Альфред Мейсен победно поднял голову и сообщил важную подробность:
— Ну, если говорить буквально, то первое, что я сделал — это отправился в свой кабинет и подробно записал по памяти рецепт чудесного препарата — какие именно ингредиенты, в каком порядке и в каких количествах я смешал. Также в рецепте было указано сколько следует добавить вещества из кубка — я интуитивно понял, что добавил слишком много этого ценного препарата и в рецепте уменьшил его дозу до маленькой крупинки.
— Кстати, — заметил Марк, — это и есть тот самый рецепт, который у нас украл Бакли, когда устроил в Мейсенхаузе пожар в прошлом году. Но вернемся в начало июля 1755 года. На следующий же день после Людвига один за другим заболели его родители. Мы использовали для них остаток жидкости, приготовленной Альфредом. Их выздоровление протекало абсолютно так же, как у меня и у их сына.
Профессор, смеясь, сказал:
— А еще через день угораздило заболеть и меня. Проблема же заключалась в том, что жидкость, которую я приготовил, закончилась, а потная болезнь протекала у меня тяжело и для моего спасения Марк решил приготовить новую порцию лекарства. Я был в тяжелом состоянии и не мог ничего объяснить моему племяннику. Ему было известно, что я записал рецепт, но он не знал куда я положил этот листок бумаги. Марк бросился в лабораторию и искал его там. Не найдя ничего, он поднялся в мой кабинет, а у меня там трудно что-либо найти, — смущенно улыбнулся профессор.
— Да, дядя, мне пришлось искать листок два часа. Найдя его, я побежал в лабораторию и принялся готовить лекарство. Как раз в это время туда пришел Иоганн и сообщил, что мой дядя очень плох, сильно потеет и ужасно слаб. Когда я появился в комнате Альфреда, неся с собой лекарство, он умирал. Температура его тела от страшной слабости упала и была гораздо ниже нормы, пульс едва прослушивался. Я быстро ввел лекарство в разрез на руке, забинтовал и стал ждать.

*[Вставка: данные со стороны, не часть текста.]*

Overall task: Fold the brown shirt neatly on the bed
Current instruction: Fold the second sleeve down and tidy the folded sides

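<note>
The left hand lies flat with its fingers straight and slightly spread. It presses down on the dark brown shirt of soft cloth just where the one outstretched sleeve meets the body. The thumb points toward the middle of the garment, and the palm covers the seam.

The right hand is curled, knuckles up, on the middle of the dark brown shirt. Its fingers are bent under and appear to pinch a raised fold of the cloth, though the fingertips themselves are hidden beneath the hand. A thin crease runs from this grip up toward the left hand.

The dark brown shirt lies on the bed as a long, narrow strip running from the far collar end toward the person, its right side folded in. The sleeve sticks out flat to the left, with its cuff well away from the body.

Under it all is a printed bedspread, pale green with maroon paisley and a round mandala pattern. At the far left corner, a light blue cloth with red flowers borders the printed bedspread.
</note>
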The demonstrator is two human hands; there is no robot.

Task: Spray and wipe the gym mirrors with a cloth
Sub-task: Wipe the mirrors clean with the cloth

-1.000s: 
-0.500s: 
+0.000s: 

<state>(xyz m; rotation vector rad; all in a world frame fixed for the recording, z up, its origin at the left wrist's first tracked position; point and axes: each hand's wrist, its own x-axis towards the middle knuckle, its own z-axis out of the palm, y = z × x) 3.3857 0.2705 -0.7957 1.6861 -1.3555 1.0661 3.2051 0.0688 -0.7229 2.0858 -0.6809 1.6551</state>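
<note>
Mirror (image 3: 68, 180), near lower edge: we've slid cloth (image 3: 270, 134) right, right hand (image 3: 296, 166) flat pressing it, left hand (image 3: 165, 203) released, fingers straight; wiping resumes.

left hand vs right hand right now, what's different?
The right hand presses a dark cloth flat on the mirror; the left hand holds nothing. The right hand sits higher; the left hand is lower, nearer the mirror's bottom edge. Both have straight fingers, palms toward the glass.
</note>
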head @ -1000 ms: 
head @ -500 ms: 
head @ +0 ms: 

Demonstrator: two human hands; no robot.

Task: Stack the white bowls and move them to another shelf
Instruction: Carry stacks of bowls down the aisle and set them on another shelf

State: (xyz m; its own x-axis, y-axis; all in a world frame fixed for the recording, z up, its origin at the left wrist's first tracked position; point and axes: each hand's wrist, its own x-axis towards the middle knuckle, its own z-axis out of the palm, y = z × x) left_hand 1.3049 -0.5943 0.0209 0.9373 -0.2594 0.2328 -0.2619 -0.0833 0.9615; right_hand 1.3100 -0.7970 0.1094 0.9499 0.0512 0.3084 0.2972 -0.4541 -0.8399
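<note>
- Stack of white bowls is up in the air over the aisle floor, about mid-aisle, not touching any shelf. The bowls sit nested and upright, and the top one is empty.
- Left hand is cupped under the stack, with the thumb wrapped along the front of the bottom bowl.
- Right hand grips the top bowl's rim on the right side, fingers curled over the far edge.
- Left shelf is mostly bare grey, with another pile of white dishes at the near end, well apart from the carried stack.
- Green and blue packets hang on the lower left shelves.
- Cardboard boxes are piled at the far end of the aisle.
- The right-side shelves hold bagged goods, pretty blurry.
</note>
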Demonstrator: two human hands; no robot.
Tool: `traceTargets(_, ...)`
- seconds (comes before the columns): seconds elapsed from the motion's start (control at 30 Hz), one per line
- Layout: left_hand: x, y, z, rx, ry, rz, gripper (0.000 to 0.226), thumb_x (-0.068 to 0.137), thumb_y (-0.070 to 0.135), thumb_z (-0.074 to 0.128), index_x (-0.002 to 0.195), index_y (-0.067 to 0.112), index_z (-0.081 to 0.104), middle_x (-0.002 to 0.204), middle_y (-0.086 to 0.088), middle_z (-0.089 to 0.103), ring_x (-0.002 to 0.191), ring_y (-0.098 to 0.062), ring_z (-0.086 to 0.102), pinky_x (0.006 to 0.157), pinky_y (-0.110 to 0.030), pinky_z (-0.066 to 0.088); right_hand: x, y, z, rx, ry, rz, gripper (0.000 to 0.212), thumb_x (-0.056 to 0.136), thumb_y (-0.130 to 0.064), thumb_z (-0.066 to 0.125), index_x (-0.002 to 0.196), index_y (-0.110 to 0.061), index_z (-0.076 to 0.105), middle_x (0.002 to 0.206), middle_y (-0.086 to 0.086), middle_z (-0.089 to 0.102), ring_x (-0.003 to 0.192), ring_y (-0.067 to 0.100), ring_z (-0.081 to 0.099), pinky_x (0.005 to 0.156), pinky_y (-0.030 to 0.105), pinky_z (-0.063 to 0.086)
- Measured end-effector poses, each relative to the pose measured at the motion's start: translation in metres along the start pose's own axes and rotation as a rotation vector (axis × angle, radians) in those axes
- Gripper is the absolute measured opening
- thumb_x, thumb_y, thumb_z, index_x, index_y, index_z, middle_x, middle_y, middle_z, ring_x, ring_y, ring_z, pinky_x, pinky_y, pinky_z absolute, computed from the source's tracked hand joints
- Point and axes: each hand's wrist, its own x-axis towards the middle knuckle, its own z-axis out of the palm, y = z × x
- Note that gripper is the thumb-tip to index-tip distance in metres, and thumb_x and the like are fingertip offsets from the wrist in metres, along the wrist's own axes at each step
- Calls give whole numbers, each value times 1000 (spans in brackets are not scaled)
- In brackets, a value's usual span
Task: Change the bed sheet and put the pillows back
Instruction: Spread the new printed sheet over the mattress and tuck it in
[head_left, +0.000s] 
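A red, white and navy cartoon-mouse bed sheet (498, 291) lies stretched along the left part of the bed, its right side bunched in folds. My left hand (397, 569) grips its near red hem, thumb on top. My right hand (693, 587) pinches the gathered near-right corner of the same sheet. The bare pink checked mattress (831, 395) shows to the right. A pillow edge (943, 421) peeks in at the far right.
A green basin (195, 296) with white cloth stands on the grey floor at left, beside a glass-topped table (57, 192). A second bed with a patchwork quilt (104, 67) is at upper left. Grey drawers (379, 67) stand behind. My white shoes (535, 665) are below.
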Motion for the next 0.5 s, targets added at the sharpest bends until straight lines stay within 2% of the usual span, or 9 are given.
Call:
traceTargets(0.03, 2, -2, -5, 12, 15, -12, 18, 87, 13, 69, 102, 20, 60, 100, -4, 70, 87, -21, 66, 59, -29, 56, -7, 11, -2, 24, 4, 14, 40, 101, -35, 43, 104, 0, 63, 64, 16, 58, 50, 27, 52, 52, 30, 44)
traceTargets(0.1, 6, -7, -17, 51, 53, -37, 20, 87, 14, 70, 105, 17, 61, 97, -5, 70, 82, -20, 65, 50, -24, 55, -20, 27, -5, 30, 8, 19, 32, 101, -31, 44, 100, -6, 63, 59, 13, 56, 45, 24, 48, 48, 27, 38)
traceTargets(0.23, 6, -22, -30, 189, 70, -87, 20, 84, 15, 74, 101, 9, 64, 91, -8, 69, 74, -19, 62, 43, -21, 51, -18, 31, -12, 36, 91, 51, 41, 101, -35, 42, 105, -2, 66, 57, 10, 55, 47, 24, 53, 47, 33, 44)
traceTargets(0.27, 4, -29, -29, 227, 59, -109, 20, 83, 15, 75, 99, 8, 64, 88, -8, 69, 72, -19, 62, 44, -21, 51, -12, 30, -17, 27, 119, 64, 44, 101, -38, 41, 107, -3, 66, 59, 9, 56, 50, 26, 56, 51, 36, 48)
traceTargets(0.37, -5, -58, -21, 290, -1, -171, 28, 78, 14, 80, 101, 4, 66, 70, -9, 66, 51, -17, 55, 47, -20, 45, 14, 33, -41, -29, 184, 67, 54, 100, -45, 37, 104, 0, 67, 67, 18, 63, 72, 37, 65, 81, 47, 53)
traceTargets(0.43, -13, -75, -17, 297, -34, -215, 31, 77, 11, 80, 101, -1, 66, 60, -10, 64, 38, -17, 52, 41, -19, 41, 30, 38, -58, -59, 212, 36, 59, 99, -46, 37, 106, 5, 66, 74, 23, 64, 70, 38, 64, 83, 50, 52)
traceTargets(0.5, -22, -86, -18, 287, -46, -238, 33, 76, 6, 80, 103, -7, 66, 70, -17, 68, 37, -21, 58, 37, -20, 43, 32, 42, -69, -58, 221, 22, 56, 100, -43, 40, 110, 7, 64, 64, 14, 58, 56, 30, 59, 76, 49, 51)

Марк вопросительно и несколько виновато взглянул на своего дядю, а тот поняв безмолвный вопрос, махнул рукой и сказал:
— Рассказывай, чего уж теперь недоговаривать, когда раскрыты все карты!
— Ладно. Все пошло не так. У дяди начала подниматься температура и взлетела до сорока градусов. Потеть он перестал, но в сознание не приходил. Снова начались судороги и я попросил Ангелику ухаживать за Альфредом, как за всеми больными в лихорадке, то есть класть прохладные компрессы и протирать тело водой с уксусом. Так прошло два часа. Потом дядя пришел в себя, температура стала нормальной, но встать он не мог из-за слабости. Началось медленное улучшение его состояния, которое заняло почти сутки. В то время я даже не понял, помогло ли приготовленное мной средство или организм Альфреда сам справился с инфекцией.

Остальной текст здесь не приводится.